An ordinary timeline is set on it’s ear. At the conclusion of the short story one is uncertain of who is actually the ghost. It’s one of those concepts that adds more wrinkles to your brain.
I remembered this story today as I was driving. My little sister in the passenger seat was playing DJ and she picked Dashboard Confessional’s “Hands Down” right as we started driving on Bayshore Boulevard. For almost four years I travelled down this Boulevard on an almost daily basis. This was a few years ago now, so almost every time I drive on it now I’m overcome with nostalgia. But, this time, the feeling was very much more intense. You see “Hands Down” was on one of the few CDs I had when I started driving, so it got a lot of airtime. As we rounded the curves this morning I almost caught sight of a green VW Jetta in my blind spot, windows down and sunroof open, housing a girl a few years younger, totally alive in that song. Or in front of me I could see a beat up BMW, hand out the driver’s side window bobbing in the air current with the song. I drove alongside the ghosts of myself. This girl, unsure of the next few years, but loving this drive, hugging the curves of the boulevard with her German-made, tight suspension. Did she come before me, or will she come after me? I feel like, had we three had our own roadside chat, we would dispute the timeline.
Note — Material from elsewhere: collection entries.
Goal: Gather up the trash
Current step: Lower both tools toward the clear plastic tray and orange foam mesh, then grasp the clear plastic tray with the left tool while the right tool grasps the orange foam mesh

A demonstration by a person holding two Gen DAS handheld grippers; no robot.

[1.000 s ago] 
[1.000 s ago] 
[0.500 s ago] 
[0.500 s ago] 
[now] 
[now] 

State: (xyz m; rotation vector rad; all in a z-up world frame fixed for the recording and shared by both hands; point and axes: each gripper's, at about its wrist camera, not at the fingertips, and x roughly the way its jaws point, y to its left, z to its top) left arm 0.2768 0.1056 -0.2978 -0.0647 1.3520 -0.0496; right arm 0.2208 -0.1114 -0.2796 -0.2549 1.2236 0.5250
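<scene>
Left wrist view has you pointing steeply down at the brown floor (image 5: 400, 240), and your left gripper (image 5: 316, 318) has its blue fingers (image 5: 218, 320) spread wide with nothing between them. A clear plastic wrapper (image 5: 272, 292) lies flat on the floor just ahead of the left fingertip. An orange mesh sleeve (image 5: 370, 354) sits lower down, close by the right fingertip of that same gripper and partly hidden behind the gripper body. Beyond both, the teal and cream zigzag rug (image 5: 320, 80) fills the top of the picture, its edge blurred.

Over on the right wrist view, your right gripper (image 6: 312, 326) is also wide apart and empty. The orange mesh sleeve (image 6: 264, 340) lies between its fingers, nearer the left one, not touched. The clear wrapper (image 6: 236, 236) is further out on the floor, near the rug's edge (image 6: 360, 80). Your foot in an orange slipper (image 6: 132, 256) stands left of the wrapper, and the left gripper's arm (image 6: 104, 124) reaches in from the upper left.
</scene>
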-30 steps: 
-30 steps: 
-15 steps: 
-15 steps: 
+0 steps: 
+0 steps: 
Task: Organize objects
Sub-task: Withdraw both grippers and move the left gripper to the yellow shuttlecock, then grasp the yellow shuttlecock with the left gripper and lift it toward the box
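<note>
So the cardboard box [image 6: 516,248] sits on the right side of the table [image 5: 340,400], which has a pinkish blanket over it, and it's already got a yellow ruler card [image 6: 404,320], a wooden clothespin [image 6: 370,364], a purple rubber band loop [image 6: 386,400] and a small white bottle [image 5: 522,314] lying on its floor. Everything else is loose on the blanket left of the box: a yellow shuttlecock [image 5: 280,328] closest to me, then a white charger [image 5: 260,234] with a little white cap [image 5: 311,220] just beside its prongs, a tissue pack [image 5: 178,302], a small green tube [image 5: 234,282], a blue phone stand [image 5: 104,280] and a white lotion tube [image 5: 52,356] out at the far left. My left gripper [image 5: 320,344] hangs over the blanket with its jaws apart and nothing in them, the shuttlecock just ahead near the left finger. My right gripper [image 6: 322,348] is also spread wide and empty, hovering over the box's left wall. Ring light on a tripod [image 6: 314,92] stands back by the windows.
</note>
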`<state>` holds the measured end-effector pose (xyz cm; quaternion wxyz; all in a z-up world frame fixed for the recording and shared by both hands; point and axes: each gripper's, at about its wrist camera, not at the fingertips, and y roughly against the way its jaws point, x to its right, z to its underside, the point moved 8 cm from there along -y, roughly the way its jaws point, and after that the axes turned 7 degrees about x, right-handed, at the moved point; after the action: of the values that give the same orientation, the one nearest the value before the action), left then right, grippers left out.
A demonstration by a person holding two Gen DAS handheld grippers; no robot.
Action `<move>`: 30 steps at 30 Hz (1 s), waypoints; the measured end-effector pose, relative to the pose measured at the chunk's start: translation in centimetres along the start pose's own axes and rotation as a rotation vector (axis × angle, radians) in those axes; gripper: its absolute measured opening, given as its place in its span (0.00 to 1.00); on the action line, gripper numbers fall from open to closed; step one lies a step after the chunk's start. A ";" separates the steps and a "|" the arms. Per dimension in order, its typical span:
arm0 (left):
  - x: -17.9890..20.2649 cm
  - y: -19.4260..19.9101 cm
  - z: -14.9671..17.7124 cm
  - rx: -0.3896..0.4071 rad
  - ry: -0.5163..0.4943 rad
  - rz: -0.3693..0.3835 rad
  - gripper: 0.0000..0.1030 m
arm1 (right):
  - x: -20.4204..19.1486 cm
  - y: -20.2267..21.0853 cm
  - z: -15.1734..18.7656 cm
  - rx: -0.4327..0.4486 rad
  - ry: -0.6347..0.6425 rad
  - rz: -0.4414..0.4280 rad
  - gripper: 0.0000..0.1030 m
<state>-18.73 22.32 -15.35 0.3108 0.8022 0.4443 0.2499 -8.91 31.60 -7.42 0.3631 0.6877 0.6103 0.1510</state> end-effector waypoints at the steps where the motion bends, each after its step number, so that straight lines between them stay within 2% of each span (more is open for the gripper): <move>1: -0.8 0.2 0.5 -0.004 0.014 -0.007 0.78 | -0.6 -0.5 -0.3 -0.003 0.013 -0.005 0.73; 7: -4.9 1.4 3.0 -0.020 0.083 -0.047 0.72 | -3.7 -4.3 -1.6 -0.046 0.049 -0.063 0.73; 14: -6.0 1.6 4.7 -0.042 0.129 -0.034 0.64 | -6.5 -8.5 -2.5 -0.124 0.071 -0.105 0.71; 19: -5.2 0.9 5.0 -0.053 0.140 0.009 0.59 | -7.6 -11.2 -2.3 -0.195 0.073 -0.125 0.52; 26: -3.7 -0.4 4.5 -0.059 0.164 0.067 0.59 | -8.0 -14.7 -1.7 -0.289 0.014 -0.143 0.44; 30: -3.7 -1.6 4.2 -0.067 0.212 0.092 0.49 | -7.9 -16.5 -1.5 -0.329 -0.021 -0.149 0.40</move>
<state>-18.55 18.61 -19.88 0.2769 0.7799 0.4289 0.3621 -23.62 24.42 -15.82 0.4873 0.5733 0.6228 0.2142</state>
I know 17 and 20 come before 23, but as I get older the things that were the truest about my 17 and 20 year old self become obvious to me as the things truest about myself now.
I feel as though I’m always writing the same story. One that leads back to where it started. But life sort of flows like that doesn’t it? It’s the sensation you get when you visit someplace totally new, that you’ve been there before; that gas station looks the same, that street corner echoes another. Pieces of the familiar spring up and surprise you, make you feel a little more secure. bring peace.